> **Work required**: Everything from the line holding "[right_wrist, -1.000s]" through the last line below must be repeated exactly, and nothing else.
■ ■ ■
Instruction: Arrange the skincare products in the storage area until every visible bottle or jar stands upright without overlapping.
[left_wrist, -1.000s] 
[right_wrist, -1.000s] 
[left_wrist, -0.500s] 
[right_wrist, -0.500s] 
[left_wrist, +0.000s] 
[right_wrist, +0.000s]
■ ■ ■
> **Task output**:
[right_wrist, -1.000s] 
[left_wrist, -0.500s] 
[right_wrist, -0.500s] 
[left_wrist, +0.000s] 
[right_wrist, +0.000s]

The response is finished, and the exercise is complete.